Managing Published Recipes

Viewing Earnings

  1. Click the profile icon

  2. Select "Manage Subscription"

  1. Navigate to the Earnings tab

The Earnings tab displays revenue generated from recipe executions. Data is structured by recipe type, quantity, price, and total earnings. A historical chart shows performance across months.

Revoking a Recipe

If you need to withdraw a published recipe:

  1. Access the Marketplace dashboard (creator view)

  2. Locate the recipe

  3. Select the "Revoke" action

The recipe is removed from public discovery. New consumers cannot subscribe or execute it. Existing executions already purchased may continue to function.

Recipe Execution by Edition

Recipe behaviour varies by deployment edition. Understand which recipes you can create and execute based on your environment.

Public Edition

Capabilities:

  • Create recipes in the workspace

  • Execute recipes on uploaded or public datasets

  • Full access to the Public Marketplace

  • Publish and monetise recipes

Constraints:

  • No enterprise connector access

  • Limited to public data and uploaded files

SaaS – Data Analytics

Capabilities:

  • Full internal recipe creation

  • Execute all recipe types (data and metadata)
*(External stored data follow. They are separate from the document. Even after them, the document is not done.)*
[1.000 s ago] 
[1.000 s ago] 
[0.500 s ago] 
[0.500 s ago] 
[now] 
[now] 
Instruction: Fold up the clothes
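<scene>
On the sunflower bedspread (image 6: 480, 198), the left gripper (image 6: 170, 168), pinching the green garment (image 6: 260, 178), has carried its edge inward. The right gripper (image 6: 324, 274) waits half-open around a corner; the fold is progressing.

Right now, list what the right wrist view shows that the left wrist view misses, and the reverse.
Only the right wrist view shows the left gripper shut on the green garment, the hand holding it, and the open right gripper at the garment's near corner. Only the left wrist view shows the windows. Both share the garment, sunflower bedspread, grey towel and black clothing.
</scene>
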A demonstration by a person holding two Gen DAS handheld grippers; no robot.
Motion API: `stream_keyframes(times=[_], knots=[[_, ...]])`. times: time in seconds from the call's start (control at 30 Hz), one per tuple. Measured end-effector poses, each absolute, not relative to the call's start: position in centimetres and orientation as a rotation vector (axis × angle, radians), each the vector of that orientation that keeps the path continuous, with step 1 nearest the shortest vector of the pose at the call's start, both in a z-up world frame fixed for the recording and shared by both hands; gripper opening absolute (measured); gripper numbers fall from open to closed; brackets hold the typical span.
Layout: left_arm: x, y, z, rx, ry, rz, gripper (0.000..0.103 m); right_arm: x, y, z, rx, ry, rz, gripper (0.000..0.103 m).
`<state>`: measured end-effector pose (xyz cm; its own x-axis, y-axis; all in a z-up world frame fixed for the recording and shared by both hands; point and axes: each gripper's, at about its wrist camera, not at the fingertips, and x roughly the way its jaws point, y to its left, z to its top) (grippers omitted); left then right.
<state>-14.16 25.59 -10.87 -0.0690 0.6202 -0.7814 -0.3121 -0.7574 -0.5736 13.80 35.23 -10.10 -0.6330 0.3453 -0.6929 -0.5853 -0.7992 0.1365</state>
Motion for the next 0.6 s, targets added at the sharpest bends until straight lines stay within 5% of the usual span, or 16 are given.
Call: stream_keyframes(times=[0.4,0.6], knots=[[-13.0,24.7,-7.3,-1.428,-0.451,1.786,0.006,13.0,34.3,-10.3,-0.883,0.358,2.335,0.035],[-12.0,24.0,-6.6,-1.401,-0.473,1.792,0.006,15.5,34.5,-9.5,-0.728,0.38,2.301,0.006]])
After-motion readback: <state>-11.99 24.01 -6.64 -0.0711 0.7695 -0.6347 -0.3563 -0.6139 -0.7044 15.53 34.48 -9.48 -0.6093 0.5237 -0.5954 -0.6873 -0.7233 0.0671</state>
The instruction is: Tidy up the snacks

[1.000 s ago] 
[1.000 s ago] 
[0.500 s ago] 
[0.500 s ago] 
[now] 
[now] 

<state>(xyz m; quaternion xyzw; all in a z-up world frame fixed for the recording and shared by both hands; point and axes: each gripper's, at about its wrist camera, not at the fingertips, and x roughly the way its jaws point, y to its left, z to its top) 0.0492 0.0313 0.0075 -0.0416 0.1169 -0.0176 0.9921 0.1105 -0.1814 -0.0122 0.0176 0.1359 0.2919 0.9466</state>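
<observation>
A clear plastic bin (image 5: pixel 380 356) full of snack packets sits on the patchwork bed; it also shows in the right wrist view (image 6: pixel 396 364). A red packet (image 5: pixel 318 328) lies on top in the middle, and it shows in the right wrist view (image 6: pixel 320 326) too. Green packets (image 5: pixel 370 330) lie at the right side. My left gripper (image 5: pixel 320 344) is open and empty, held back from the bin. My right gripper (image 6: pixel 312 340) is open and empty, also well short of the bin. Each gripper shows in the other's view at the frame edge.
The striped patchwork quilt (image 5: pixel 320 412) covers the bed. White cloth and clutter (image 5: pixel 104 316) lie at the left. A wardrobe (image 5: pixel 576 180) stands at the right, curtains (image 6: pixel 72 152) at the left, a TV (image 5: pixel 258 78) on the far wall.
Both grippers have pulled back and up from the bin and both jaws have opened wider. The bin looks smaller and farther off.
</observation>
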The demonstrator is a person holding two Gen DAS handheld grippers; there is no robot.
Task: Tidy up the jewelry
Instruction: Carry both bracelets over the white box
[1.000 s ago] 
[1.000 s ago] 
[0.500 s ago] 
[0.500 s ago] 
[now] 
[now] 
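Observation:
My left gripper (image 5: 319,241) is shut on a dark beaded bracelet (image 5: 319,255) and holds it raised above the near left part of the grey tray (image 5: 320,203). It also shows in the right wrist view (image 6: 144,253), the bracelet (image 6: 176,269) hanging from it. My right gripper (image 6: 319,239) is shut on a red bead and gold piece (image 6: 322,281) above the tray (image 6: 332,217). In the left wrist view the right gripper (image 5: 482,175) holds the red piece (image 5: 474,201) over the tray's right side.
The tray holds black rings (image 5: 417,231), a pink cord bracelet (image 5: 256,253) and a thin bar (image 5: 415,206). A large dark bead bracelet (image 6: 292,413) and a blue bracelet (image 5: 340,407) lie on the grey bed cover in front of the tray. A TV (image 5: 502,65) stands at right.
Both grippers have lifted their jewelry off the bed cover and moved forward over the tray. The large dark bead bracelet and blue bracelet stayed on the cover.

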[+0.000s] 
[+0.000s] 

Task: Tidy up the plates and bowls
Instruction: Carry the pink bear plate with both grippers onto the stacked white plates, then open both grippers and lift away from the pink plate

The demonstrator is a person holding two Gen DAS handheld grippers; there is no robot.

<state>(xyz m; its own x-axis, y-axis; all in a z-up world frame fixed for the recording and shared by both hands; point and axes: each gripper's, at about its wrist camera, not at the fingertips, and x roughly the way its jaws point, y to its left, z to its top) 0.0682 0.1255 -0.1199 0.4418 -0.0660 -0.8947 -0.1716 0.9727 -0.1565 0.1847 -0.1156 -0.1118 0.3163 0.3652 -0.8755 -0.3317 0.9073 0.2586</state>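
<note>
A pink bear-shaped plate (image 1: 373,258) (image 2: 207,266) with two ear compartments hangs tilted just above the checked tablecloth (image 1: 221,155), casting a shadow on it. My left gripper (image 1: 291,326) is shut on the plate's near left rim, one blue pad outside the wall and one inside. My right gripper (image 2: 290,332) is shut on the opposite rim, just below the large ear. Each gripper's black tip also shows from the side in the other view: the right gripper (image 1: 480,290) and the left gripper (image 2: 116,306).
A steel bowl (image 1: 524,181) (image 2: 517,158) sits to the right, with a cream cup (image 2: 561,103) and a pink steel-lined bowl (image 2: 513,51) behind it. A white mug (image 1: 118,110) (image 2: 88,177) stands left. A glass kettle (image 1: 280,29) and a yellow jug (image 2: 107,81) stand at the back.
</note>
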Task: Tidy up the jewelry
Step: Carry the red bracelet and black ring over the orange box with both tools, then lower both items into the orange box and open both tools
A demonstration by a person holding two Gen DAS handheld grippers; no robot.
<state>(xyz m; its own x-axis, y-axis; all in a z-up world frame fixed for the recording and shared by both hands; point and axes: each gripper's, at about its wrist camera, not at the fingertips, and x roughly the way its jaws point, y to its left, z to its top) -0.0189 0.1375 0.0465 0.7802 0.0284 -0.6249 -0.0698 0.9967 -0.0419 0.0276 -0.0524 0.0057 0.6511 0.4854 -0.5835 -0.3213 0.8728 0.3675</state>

  • Share recipes via the Organisation tab

  • Optional access to Public Marketplace recipes (policy-controlled)

Scope:

All connectors, uploaded files, and catalog tables are supported

SaaS – Metadata Analytics

Capabilities:

  • Create metadata-focused recipes

  • Execute recipes operating through the OvalEdge (-1 connector)

  • Share recipes internally

  • Optional access to Public Marketplace recipes (policy-controlled)

Constraints:

  • Only metadata recipes are supported

  • No data-level enrichments

On-Prem Edition

Capabilities:

  • Create internal metadata analytics recipes

  • Execute recipes using the OvalEdge (-1 connector)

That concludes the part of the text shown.